Work to be completed
Return each line of the records below that contains the word "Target".

Task data
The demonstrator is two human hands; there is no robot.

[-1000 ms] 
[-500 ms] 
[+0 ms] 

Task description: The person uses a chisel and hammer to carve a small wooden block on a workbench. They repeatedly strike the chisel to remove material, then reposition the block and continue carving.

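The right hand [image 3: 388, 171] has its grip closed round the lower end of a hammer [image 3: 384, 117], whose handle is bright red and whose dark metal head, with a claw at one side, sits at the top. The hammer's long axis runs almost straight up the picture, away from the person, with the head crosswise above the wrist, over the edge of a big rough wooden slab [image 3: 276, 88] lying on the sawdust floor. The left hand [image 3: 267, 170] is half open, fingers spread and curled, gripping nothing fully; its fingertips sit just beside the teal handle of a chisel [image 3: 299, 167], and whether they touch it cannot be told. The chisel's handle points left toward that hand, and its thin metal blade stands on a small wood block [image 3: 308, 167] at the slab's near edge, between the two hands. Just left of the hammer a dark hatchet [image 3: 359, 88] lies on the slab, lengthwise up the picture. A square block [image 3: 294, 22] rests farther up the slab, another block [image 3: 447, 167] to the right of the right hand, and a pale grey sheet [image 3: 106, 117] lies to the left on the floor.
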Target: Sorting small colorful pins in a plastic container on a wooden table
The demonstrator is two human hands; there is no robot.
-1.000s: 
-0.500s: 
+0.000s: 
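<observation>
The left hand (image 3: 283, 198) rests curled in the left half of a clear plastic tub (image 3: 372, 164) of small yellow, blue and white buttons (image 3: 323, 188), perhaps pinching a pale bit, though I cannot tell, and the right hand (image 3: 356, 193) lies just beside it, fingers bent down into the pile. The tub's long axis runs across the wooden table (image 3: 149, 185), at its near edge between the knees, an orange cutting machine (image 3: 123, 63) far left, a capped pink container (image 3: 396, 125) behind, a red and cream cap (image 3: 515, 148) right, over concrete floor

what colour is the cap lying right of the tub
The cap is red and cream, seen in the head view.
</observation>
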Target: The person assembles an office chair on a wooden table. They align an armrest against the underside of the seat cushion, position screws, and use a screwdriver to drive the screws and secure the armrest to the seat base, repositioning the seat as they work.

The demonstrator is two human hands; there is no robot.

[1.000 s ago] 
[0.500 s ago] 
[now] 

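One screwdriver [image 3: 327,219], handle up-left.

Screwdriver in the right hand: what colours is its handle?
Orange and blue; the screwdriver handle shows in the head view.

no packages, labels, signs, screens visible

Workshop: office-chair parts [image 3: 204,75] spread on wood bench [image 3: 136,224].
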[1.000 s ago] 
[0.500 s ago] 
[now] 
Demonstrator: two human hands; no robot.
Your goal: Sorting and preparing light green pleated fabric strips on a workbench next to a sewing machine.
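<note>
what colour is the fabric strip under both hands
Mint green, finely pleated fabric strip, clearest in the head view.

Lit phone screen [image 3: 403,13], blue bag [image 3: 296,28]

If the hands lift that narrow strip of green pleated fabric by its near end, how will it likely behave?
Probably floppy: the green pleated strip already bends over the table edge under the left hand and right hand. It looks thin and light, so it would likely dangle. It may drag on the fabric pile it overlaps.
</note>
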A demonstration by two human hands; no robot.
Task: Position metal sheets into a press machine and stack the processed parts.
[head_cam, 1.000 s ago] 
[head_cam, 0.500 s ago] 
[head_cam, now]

Response area
Target: Sorting small colorful pins in a plastic container on a wooden table
Target: The person assembles an office chair on a wooden table. They align an armrest against the underside of the seat cushion, position screws, and use a screwdriver to drive the screws and secure the armrest to the seat base, repositioning the seat as they work.

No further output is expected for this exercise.